金属を使用していないため、金属アレルギーの心配がありません。
【金属アレルギーがある人のCAD/CAM冠・CAD/CAMインレー保険適用条件】
■金属アレルギーの診断書(診療情報提供書)があること
■治療対象は第一小臼歯、第二小臼歯、第一大臼歯、第二大臼歯(前から数えて4〜7番目の歯)に限る
また、保険適用のCAD/CAM冠・CAD/CAMインレーは、保険適用外のメタルフリークラウンやインレーよりも強度が弱くて劣化しやすい傾向があります。
噛み合わせや食いしばりなどの影響でCAD/CAM冠・CAD/CAMインレーがすぐ壊れてしまう恐れがある場合は、保険適用外の素材を検討するのがおすすめです。
金属アレルギーでも使える保険適用外の治療法は、ハイブリッドセラミック以外のメタルフリー素材を使った治療です。
保険適用外のメタルフリー素材には以下のような種類があり、強度や審美性などが異なります。

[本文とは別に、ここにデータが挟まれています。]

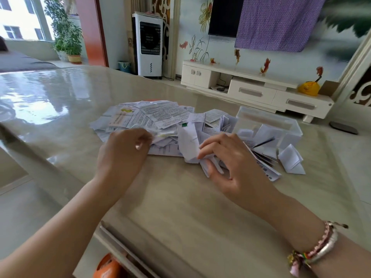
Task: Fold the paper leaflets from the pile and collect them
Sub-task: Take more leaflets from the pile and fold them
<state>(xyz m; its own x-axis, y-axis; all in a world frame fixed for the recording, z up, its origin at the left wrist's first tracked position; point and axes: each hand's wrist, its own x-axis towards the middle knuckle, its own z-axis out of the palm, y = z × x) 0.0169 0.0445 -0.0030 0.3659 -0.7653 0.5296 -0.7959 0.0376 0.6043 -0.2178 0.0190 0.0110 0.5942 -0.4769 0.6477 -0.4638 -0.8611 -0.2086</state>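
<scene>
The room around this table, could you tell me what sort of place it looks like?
Most likely a home living room: a wall-mounted television above a low white TV cabinet, a standing air cooler, and a potted plant by the window.

Hands: two, left hand [122, 151] and right hand [226, 159]
Leaflet pile [144, 117]: one, sheets uncountable
Clear box [269, 123]: one
Bracelets [319, 245]: several
</scene>
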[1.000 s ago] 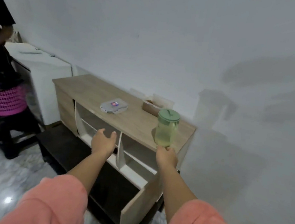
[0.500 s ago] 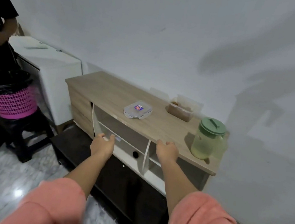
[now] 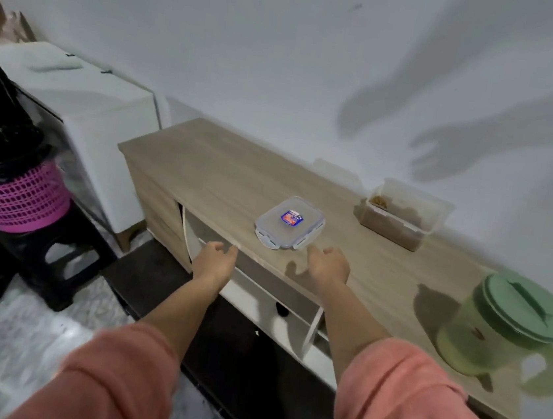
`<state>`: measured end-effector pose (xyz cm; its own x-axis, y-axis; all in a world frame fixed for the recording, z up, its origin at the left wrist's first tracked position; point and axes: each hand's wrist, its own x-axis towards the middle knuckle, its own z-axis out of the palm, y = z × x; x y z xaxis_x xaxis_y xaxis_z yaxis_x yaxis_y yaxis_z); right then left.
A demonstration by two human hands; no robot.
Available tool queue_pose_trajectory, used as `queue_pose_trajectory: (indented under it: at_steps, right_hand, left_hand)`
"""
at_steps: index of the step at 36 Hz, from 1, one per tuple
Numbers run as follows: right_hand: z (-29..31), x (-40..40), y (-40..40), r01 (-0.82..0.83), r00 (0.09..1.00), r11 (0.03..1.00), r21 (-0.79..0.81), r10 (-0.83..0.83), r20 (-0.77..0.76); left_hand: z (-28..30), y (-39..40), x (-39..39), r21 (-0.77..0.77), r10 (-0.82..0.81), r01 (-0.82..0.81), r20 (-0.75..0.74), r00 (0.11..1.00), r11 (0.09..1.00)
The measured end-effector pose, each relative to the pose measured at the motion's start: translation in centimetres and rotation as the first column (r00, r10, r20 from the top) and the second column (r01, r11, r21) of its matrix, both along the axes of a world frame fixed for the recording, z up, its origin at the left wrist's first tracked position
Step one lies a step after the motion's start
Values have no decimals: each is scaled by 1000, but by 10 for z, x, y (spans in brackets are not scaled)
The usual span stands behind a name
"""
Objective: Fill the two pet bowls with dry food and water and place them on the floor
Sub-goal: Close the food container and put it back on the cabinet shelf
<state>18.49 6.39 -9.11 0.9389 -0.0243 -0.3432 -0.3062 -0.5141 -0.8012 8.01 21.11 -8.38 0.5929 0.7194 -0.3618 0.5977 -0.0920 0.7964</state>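
So far little of the task looks done: no pet bowl can be seen anywhere, neither on the pale wood-grain desk [image 3: 223, 182] nor on the glossy marbled floor [image 3: 11, 344], so filling and setting down both seem to lie ahead. The supplies, though, are within reach. A clear rectangular plastic tub of brown dry food [image 3: 404, 220] stands uncovered near the wall, its contents granular and matt. Lying flat closer to the front edge is a clear clip-lock lid with a small blue and red sticker [image 3: 290, 222], probably belonging to that tub. At the right end sits a translucent yellow-green plastic jug with a round sage-green lid [image 3: 502, 328], handle turned toward the camera; it likely carries the water, though the level inside is hard to read.

The left hand [image 3: 215, 261] hovers at the desk's front edge, above an open white shelf compartment [image 3: 268, 298], fingers loosely spread and holding nothing. The right hand [image 3: 327, 266] is over the desk top just beside the lid, also open and empty, throwing a soft shadow on the laminate. Both forearms emerge from soft salmon-pink sleeves [image 3: 411, 407].

To the left stand a white cabinet [image 3: 106, 114] and a pink perforated basket lined with a black bag [image 3: 14, 196].
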Motion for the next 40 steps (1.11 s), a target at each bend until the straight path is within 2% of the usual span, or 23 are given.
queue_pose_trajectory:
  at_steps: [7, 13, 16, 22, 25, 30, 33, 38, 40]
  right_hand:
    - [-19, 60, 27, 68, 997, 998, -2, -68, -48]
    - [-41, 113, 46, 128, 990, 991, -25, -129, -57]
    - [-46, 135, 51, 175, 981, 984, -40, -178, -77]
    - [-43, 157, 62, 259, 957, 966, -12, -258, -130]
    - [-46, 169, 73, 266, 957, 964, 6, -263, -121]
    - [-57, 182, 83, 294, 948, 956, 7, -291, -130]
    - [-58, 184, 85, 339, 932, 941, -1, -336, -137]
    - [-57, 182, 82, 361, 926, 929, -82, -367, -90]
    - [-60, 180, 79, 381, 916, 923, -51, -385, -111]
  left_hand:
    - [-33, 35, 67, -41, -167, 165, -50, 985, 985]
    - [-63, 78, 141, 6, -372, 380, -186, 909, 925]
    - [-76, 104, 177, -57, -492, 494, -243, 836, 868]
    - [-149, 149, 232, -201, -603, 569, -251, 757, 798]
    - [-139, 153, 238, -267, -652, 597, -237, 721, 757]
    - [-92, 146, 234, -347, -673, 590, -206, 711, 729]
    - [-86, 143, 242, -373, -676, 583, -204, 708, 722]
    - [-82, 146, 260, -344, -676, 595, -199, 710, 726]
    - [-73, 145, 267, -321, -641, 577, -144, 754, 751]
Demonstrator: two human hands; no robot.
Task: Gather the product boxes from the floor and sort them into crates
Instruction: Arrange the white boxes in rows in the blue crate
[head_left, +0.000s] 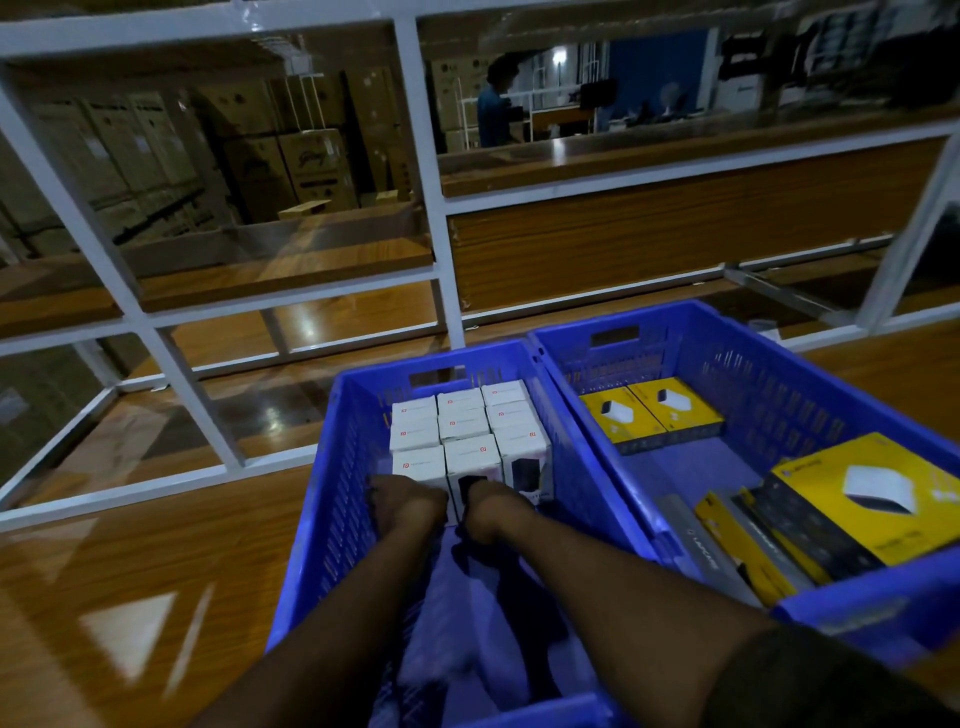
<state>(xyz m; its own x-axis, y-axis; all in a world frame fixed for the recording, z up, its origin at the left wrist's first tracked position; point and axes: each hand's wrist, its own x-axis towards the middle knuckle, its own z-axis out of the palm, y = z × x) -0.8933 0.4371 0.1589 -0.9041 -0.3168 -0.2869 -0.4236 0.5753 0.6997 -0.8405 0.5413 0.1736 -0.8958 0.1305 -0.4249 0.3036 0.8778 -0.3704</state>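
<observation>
Left crate (332, 499): white boxes (467, 431) packed at 12 o'clock.
Right crate (779, 384): yellow boxes (649, 410).
Left hand (405, 501), right hand (491, 506): against the nearest white boxes; finger grip cannot be told.

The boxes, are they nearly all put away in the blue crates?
Lots are. The white boxes stand in neat rows in the left crate, and the yellow boxes lie in the right crate. Right now the left hand and right hand are at the front row of white boxes. No boxes show on the floor here, so little seems left.
</observation>
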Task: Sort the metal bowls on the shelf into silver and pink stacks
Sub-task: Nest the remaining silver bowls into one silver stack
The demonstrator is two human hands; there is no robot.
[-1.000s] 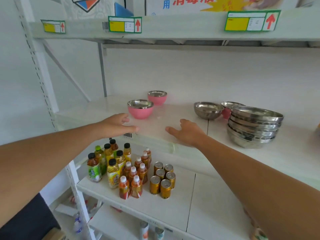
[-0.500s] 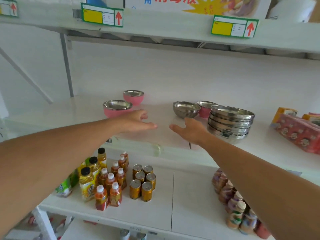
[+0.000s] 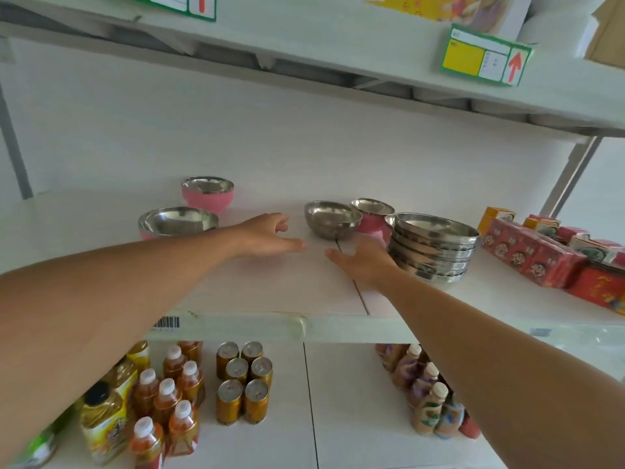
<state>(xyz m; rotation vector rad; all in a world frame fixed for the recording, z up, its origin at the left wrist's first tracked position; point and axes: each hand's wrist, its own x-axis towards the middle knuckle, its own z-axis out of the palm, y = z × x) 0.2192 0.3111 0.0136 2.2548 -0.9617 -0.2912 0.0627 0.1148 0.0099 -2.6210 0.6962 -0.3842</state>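
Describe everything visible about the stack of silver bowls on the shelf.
The stack of silver bowls stands upright on the white shelf, right of centre. It looks like shiny, wide, shallow metal bowls, about six nested, rims showing as bands; the top one is empty. A pink bowl sits close behind its left side, red boxes lie apart to its right. The right hand lies open beside its left edge; contact is unclear.

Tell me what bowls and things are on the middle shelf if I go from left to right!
Near pink bowl → far pink bowl → left hand → single silver bowl → right hand → stack of silver bowls → red boxes.
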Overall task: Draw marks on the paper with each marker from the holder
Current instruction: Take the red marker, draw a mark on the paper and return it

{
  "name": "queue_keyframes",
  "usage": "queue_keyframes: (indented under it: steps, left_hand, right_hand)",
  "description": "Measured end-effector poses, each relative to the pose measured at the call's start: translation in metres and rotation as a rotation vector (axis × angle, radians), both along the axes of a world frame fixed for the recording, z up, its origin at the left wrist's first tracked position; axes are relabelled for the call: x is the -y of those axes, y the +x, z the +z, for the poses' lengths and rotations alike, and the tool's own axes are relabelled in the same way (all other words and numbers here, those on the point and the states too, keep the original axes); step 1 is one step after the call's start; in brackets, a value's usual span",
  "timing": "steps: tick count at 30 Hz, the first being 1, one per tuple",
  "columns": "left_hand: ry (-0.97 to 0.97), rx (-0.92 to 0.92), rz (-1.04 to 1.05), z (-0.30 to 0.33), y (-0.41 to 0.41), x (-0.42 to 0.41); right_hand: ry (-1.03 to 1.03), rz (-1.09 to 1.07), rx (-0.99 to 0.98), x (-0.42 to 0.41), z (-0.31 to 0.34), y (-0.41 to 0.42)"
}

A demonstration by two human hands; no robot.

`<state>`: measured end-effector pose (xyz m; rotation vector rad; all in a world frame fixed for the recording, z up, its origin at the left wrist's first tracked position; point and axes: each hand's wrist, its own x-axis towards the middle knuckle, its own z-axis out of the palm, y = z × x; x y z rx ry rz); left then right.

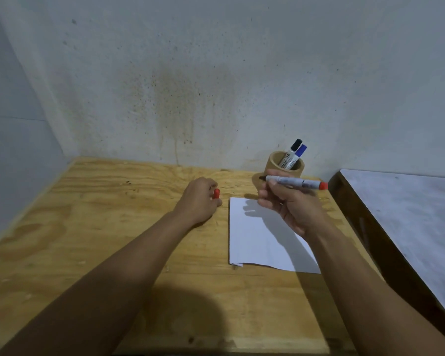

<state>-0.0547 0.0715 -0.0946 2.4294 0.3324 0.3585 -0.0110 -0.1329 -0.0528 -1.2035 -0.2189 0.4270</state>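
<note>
My right hand holds an uncapped red marker level above the top edge of the white paper, tip pointing left, red end to the right. My left hand rests on the wooden table left of the paper, fingers closed around the red cap. Behind my right hand stands a round wooden holder with a black-capped marker and a blue-capped marker leaning in it. The paper shows no marks where visible; my right forearm covers its right edge.
The plywood table runs to a stained wall at the back and a wall on the left. A second table with a pale top stands to the right, across a dark gap.
</note>
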Motion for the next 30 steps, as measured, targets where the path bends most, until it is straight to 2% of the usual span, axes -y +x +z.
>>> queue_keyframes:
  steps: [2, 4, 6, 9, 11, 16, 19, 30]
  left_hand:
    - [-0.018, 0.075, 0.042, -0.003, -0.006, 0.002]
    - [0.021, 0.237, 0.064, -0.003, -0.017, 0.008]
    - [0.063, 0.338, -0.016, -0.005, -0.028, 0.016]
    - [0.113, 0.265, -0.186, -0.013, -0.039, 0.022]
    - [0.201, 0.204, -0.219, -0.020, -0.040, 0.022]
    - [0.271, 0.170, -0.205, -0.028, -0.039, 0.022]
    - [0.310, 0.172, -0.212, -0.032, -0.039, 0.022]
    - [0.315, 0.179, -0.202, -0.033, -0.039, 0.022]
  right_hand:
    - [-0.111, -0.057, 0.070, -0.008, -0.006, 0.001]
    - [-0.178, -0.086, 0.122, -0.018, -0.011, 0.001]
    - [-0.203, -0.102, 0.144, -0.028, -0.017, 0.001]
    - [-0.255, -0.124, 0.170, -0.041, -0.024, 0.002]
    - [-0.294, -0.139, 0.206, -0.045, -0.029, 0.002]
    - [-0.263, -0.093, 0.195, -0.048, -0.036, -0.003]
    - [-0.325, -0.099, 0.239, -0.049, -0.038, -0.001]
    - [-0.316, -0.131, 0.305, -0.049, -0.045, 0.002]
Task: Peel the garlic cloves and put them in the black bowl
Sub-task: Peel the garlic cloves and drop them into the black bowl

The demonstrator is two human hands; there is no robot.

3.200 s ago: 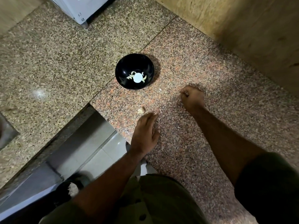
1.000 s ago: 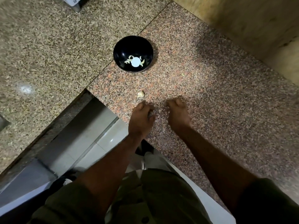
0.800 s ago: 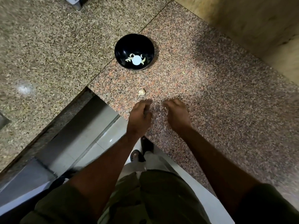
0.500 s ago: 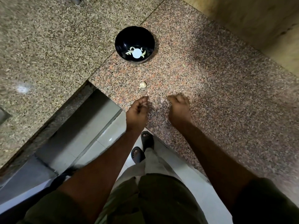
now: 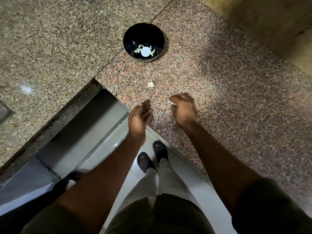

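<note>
Both hands hover over the desk (image 5: 219, 98), left hand (image 5: 139, 115) loosely spread, right hand (image 5: 183, 109) curled, contents unclear. Garlic clove (image 5: 151, 84) lies between them and the bowl (image 5: 130, 39); light, papery, probably best pinched at its sides.

L-shaped speckled granite tabletop (image 5: 236, 102): right slab pinkish-red, left slab (image 5: 50, 41) greyer-beige, a straight seam (image 5: 111, 60) running diagonally between them. Inner corner of the L opens onto white glossy floor tiles (image 5: 108, 149) below. Dark grey panel (image 5: 81, 122) under the left slab's edge. Tan stone-look wall (image 5: 270, 17) top right, meeting the tabletop. Small bright glare spot (image 5: 27, 88) on the left slab. Grey metal edge (image 5: 5, 112) at far left, cropped, can't identify. Lighting dim, brightest mid-tabletop, shadowed toward the wall.
</note>
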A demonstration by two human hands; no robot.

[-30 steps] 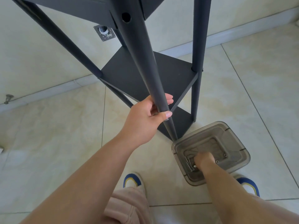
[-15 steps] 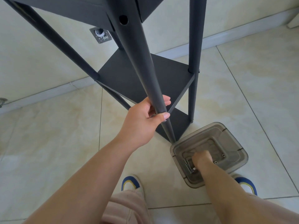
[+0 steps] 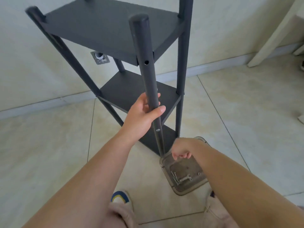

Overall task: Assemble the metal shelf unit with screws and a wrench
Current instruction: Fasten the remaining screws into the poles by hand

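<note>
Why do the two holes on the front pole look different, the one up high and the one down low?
The upper hole is dark and empty; the lower hole shows a shiny silver screw head. The upper one sits beside the top shelf, above the left hand; the lower one is below that hand. Both are on the same dark pole.

soft, even daylight fills the scene; nothing is dim. the pale floor tiles [image 3: 49,153] show a mild sheen without hard glare. shadows are faint and diffuse, with only a weak one under the shelf unit [image 3: 115,35]. wide-angle distortion bends the baseboard [image 3: 213,66] and splays the dark posts. the right hand [image 3: 181,151] is slightly motion-blurred, and the picture's corners look soft.
</note>
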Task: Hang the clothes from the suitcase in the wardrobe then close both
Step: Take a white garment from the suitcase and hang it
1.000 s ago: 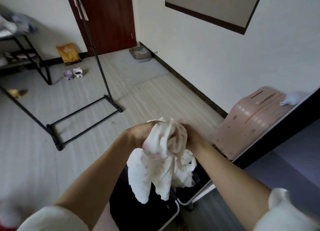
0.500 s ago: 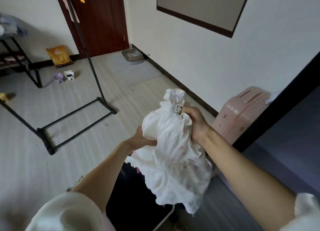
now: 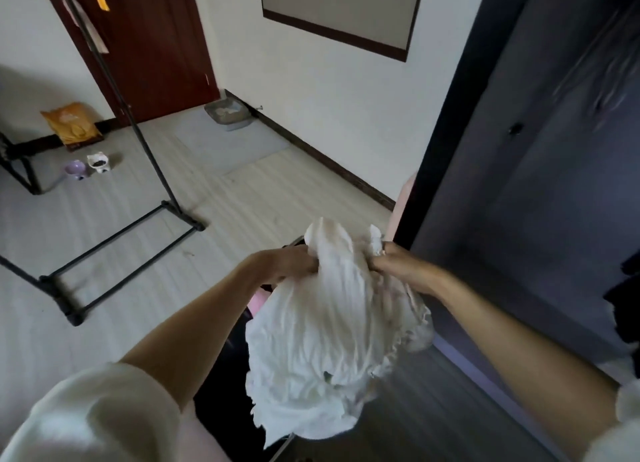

CAD/CAM冠・CAD/CAMインレーに使われるハイブリッドセラミックよりも強度や審美性が高い素材なので、長持ちしやすいのが特徴です。
まとめ
金属アレルギーとは、アレルギーを持っている金属に触れることで、痒みや水脹れなどを起こすことです。
歯科では、金属の被せ物や詰め物、矯正器具などでも起こることがあります。
金属アレルギーがある場合は、ハイブリッドセラミックを使ったCAD/CAM冠・CAD/CAMインレーなら保険適用で治療可能です。